9) At the outset we may state that there was no dispute that the first complainant’s husband late Dr. Malik took two policies standard fire and special perils policy Ex. A1 covering the said perils pertaining to his medical shop as well as furniture etc for Rs. 1 lakh (C.C.138/2007) and Rs. 2,50,000/- (C.C. 139/2007) covering the period from 12.7.2004 to 11.7.2005. It is also not in dispute that on 22/23.11.2004 there was fire accident. On a report the police registered a case in Crime No. 156/2004 evidenced under FIR Ex. A2. Panchanama of scene of offence was conducted vide Ex. A3, and the Station Fire Officer; Nadyal gave certificate Ex. A5 mentioning that the supposed cause of fire as “Electric origin”. The Sub-Inspector of Police made preliminary enquiry under Ex. A4, and found that there was no foul play. He also mentioned that both rooms wherein the furniture and medicines were kept were burnt. He was categorical in stating that the fire accident occurred due to electrical short circuit. He observed that “in both of the rooms he found furniture and medicines. The bath rooms were burnt into ashes. He came to know that the fire accident was occurred due to electrical short circuit in the rooms accidentally. The medicines and furniture that were in both of the rooms were completely burnt away into ashes.”
10) The insurance company appointed Sri M. S. Prasad, surveyor who after gathering some information somehow opined that the very accident itself was suspicious. The assured might have poured kerosene, and set fire in order to claim insurance amount. Curiously neither the surveyor nor the insurance company informed this offence to the police. The surveyor for the reasons best known did not verify the investigation made by the police under Ex. A4. We may state that the surveyors are not enjoined to investigate into the offence, and pronounce their verdict, more so, when the police found that the incident was due to electrical short circuit, and there was no foul play. A contrary report by the surveyor without any basis cannot be accepted. The insurance company did not file the affidavit evidence of the surveyor to state the grounds under which he could state that the incident was suspicious and was committed in order to recover the amount covered under the policies.

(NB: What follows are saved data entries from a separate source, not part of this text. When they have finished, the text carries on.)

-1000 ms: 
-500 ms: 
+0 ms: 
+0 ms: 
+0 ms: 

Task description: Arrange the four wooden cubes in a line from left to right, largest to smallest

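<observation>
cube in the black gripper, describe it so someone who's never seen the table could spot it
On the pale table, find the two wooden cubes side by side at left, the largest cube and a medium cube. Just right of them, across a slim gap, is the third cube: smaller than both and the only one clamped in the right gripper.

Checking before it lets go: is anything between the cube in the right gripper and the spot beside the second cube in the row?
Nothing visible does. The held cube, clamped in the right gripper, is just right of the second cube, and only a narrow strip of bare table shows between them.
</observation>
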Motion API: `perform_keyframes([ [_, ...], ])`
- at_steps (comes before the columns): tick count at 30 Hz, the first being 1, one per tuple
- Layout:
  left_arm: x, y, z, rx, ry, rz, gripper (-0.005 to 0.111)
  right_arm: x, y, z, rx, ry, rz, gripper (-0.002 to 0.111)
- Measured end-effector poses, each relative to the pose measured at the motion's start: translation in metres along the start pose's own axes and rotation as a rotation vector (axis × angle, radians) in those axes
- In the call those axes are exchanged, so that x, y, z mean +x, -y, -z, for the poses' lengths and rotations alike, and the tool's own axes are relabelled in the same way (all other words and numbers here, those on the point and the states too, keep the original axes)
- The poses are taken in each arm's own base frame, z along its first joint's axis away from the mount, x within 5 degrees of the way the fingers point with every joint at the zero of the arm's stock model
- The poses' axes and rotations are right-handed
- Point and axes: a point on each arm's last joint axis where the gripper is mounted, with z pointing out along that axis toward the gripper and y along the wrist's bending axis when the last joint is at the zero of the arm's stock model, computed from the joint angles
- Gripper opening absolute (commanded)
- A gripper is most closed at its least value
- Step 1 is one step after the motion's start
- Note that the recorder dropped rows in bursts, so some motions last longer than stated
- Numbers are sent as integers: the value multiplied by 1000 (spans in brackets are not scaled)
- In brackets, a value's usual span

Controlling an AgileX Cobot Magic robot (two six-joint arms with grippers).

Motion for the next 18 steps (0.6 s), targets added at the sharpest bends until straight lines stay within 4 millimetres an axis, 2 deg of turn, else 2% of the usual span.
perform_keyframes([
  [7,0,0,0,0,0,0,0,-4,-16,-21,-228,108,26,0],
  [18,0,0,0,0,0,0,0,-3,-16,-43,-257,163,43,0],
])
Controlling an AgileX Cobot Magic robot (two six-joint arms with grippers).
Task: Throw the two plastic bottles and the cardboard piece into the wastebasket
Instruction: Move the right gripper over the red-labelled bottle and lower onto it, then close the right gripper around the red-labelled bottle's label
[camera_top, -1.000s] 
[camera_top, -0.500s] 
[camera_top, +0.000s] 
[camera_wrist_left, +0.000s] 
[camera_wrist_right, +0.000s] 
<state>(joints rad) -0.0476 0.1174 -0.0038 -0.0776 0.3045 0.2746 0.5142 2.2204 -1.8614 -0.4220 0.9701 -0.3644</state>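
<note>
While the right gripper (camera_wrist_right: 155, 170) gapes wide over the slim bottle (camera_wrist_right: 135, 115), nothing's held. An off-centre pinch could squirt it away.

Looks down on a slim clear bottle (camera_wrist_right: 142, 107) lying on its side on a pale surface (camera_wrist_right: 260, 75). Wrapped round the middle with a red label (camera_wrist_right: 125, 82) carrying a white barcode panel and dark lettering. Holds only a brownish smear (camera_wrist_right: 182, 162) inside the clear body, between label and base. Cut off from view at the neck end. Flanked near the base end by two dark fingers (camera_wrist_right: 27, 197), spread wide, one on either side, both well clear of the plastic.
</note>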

It has become a routine for the insurance companies to obtain a report from the surveyors to its liking in order to deny the just claim of the complainants. The other contention that was raised was that the medical shop for which insurance policy was taken was not having license to deal in medicines. We may state that the insurance company while issuing the policy did verify as to the credentials of the assured whether he had license to deal in medicines or not. Except stating that there is no license, and that the medicines are expired and that most of them are samples, no panchanama or inventory whatsoever was conducted in order to prove the said fact. The insurance company ought to have informed the police to make a mention about these aspects in the Panchanama conducted by them. It is not as though they were not present. Ex. A3 is the Panchanama conducted on the date of incident in the presence of the investigating officer. It is too late a day to contend that the medicines were expired, and that the assured was not having requisite license to run the medical shop etc. Having issued the shopkeeper’s policy after verifying the stock they are estopped from contending that the medicines or stock in trade do not add up to the amount covered under the policy. Obviously the assured is no more, the complainant a widow and the minor children could not have gathered all the material in order to substantiate as to the worth of medicines etc. The insurance company after verifying the value of these medicines, stocks, and furniture etc., had issued the policies, and it does not lie in their mouth to state that they are expired etc. We are of the opinion that the Dist. Forum has considered these facts in correct perspective. We do not see any merits in the appeal.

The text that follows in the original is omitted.